### TASK BRIEF
Only the lines from the one with "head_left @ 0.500" through the end of the material below belong in the reply; transcribe them exactly.

### DATASET EXTRACT
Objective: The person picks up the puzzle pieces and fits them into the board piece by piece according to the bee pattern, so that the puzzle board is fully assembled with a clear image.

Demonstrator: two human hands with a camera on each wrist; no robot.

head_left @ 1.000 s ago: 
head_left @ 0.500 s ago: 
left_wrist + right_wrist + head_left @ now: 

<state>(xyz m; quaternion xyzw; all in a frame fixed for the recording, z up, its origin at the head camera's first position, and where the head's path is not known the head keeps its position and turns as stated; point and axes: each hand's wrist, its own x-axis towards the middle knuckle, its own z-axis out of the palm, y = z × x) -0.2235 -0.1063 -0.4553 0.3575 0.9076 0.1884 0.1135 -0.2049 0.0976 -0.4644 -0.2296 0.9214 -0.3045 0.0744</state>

### ANSWER BOX
head_left @ 0.500 s ago: 
left_wrist + right_wrist + head_left @ now: 

<state>(xyz m; quaternion xyzw; all in a frame fixed for the recording, z up, its origin at the head camera's first position, and where the head's path is not known the head keeps its position and turns as stated; point and axes: each hand's wrist, its own x-axis towards the middle knuckle, its own z-axis out of the palm, y = z × x) -0.2235 -0.1063 -0.4553 0.3575 0.9076 0.1884 0.1135 -0.2049 0.0976 -0.4644 -0.2296 0.9214 -0.3045 0.0744</state>

Nothing else is left to add to this answer.